The inclusion of Life After Hate – a group known for its work helping individuals who want to disengage from neo-Nazi movements – in the initial group of grant recipients didn’t change this. CVE programs aimed at violence inspired by al-Qaeda/ISIS go to Muslim communities asking them to identify individuals at risk of becoming terrorists or providing resources in the hope of preventing people from becoming terrorists. I am not aware of a single U.S. CVE program that goes out into white communities to help them identify potential violent individuals in their midst or that provides white communities with social and economic resources with the explicit purpose of preventing the next shooting at an African American church.
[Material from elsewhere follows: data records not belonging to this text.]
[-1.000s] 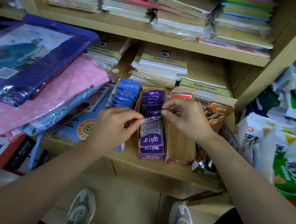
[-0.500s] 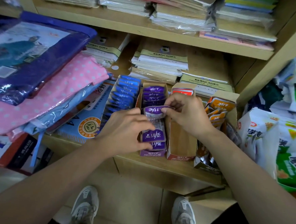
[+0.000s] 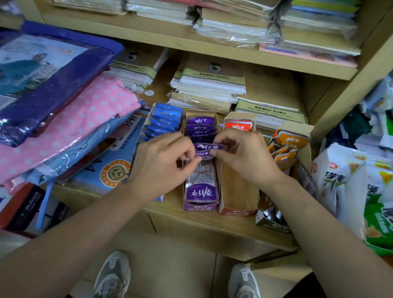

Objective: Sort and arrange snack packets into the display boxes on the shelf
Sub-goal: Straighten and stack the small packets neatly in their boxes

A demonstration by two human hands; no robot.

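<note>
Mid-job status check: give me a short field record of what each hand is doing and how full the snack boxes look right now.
left hand: pinches purple packets
right hand: pinches the same packets from the other side
purple box: packets upright at back, flat packet lying at front
blue packets: upright row, left of purple box
red box: one red packet at back, rest bare
orange packets: rightmost box, leaning

A shop: wooden shelf (image 3: 196,46) stacked with wrapped notebooks (image 3: 208,85), snack display boxes (image 3: 199,206).

purple packet (image 3: 204,153) tipped upright, pushed back
</note>
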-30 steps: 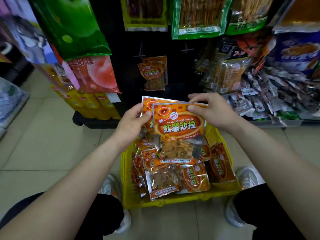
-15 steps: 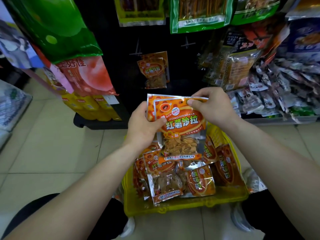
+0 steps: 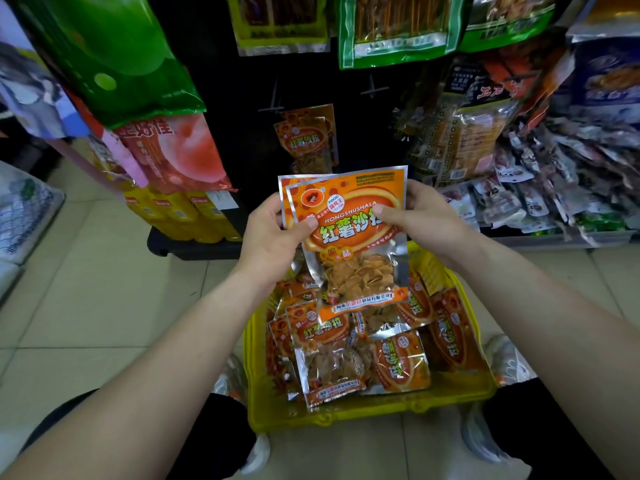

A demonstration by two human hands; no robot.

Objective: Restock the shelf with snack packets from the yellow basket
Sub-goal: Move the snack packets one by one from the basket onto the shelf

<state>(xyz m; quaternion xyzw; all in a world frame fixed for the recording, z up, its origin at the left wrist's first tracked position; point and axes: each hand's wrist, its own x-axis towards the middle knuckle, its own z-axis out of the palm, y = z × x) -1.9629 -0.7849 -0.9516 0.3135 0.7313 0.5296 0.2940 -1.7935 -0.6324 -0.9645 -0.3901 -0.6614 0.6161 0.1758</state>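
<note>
Holding 2 orange snack packets (image 3: 349, 233) upright over the yellow basket (image 3: 346, 419), 1 tucked behind the other with only its top-left corner and left edge peeking out. Pinched at the left edge by the left hand (image 3: 273, 237), thumb flat on the printed front, fingers curled behind. Pinched at the right edge by the right hand (image 3: 424, 220), thumb across the red lettering, fingers wrapped round the back. Bottom edge either just clear of the basket's contents or brushing them; cannot tell which.

In the basket, set on the tiled floor (image 3: 104, 289): a loose heap of matching packets (image 3: 329, 370), some face up, some standing on edge along the right wall.

Straight ahead on the black shelf (image 3: 225, 98), hanging from a peg: a few hanging packets (image 3: 306, 140) of the same orange kind, above and beyond the held pair. Higher up, green-bordered bags (image 3: 398, 29). To the left, a big green bag (image 3: 114, 53) over a pink bag (image 3: 180, 150). To the right, a jumble of small wrapped snacks (image 3: 554, 188).
</note>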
Of course, by withdrawing funding from Life After Hate, the Trump administration only reinforced the message that CVE is about Muslims. But this goal had largely been accomplished by Trump’s own casting of all Muslims as potential terrorists (both rhetorically and via the Muslim ban), as well as by placing a clutch of Islamophobes in senior Administration positions and multiple reports that the Administration was considering renaming the program Countering Violent Islam or Countering Islamic Extremism.
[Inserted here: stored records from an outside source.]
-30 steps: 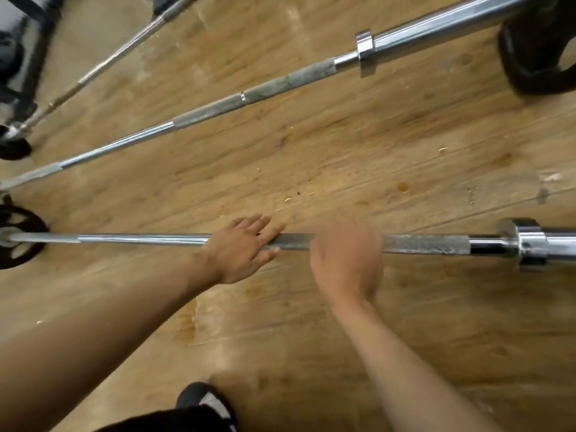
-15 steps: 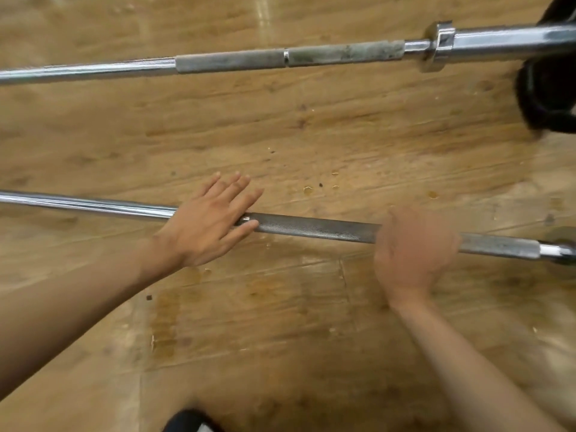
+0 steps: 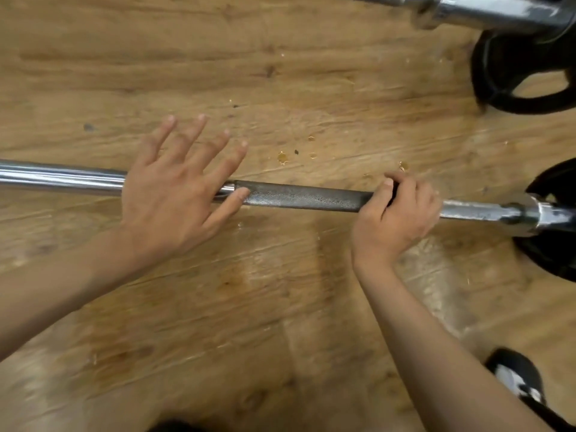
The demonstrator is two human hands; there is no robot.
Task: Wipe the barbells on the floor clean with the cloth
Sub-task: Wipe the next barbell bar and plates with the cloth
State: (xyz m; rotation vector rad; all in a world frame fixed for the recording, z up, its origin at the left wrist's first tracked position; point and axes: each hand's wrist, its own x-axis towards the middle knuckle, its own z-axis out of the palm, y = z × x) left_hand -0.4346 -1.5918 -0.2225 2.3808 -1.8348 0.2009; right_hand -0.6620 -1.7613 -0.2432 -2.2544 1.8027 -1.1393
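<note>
A steel barbell (image 3: 299,198) lies across the wooden floor from left to right, with a dark knurled stretch in the middle. My left hand (image 3: 177,194) rests flat on the bar, fingers spread and straight. My right hand (image 3: 396,216) grips the bar at the right end of the knurling, fingers curled round it. A dark bit shows between its thumb and fingers; I cannot tell whether that is a cloth. A second barbell (image 3: 486,10) lies at the top right.
A black weight plate (image 3: 517,76) sits on the second bar at the upper right. Another black plate (image 3: 554,244) is on the near bar's right end. A shoe (image 3: 514,378) shows at the bottom right. Small wet spots (image 3: 283,157) dot the floor beyond the bar.
My right hand has slid right along the bar toward the sleeve collar. The view has moved closer and to the right. My left hand stays flat on the bar, fingers wider apart.
</note>
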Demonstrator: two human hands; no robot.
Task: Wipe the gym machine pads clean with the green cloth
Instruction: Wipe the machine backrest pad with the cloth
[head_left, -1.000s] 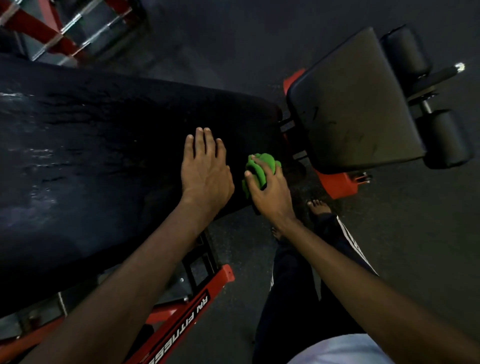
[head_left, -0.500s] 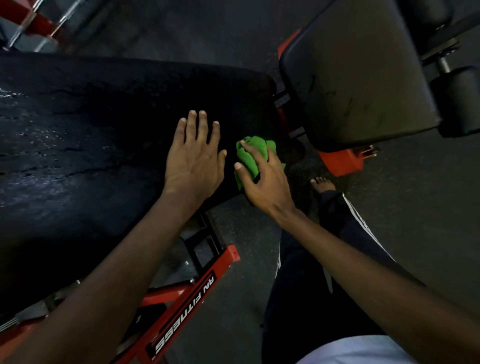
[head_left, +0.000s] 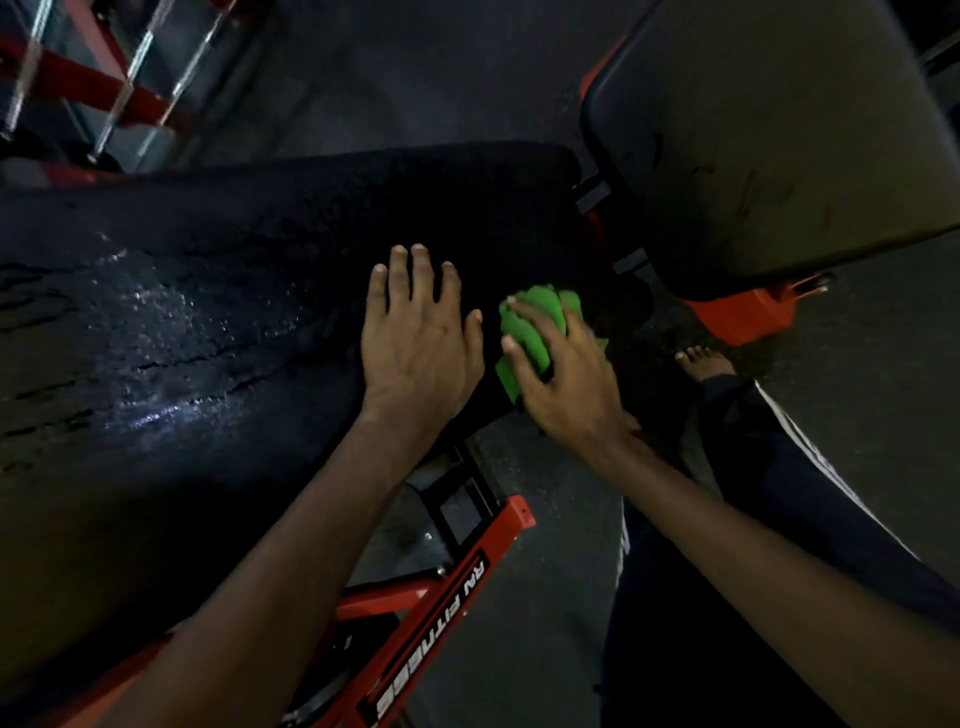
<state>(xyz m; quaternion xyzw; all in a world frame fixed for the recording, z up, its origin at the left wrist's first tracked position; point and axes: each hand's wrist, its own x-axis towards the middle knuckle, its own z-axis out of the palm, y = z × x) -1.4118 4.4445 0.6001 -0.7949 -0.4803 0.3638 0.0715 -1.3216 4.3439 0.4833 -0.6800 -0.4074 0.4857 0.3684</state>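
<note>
A long black bench pad (head_left: 218, 312) with wet, cracked vinyl fills the left of the view. My left hand (head_left: 415, 338) lies flat on it, fingers straight. Just to its right, my right hand (head_left: 561, 379) grips a bunched green cloth (head_left: 530, 332) against the pad's near right edge, fingers curled over it. A second, smaller black seat pad (head_left: 779, 140) stands to the upper right, scuffed on its surface.
The red frame (head_left: 441, 597) with white lettering runs under the bench near my arms. A red base bracket (head_left: 743, 312) sits under the seat pad. My bare foot (head_left: 701, 361) and dark trouser leg stand on the grey floor. Red and chrome bars (head_left: 104, 88) are at top left.
The view has shifted, so the bench and seat pad sit higher right in frame. My right hand with the cloth has slid slightly along the pad edge. The left hand stays flat.
</note>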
Finally, Muslim communities – which have been the target of extensive surveillance by law enforcement since the 9/11 attacks, including under the guise of community outreach programs – were understandably concerned that CVE was just another intelligence-gathering exercise. The Obama administration went to great lengths to argue that this was not so. Its 2016 CVE plan explicitly stated that investigations and intelligence collection are “not the goal of CVE efforts.” The Department of Homeland Security’s 2016 CVE strategy went further, claiming that “[i]ntelligence and law enforcement investigations are not part of CVE activities.” But the grant money awarded by DHS tells a different story. Under Obama, almost one-third of the funding was allocated to police and public service agencies and policing research institutions, underlining the central role of law enforcement in CVE. After the Trump administration’s review, an additional $1.8 million was granted to these types of institutions, bringing their share of CVE funding up to almost 50 percent. The withdrawal of DHS funds from the Muslim Public Affairs Council, a group that is commonly considered as having a close relationship with law enforcement, particularly in its hometown of Los Angeles, only underlines the Trump administration’s consistent distrust for Muslims and reinforces the status of CVE as a law enforcement initiative.
I have little doubt that many of those who argue in favor of CVE mean well, but the risks that were patently obvious in the Obama years have been magnified a hundredfold under the current administration. Indeed, even the handful of Muslim groups who were willing to take CVE money are mostly no longer on board. It’s hard to see how an initiative that claims to be “community-led” is going to work if there is almost nobody left in the community to lead it. It’s time to let this dog die.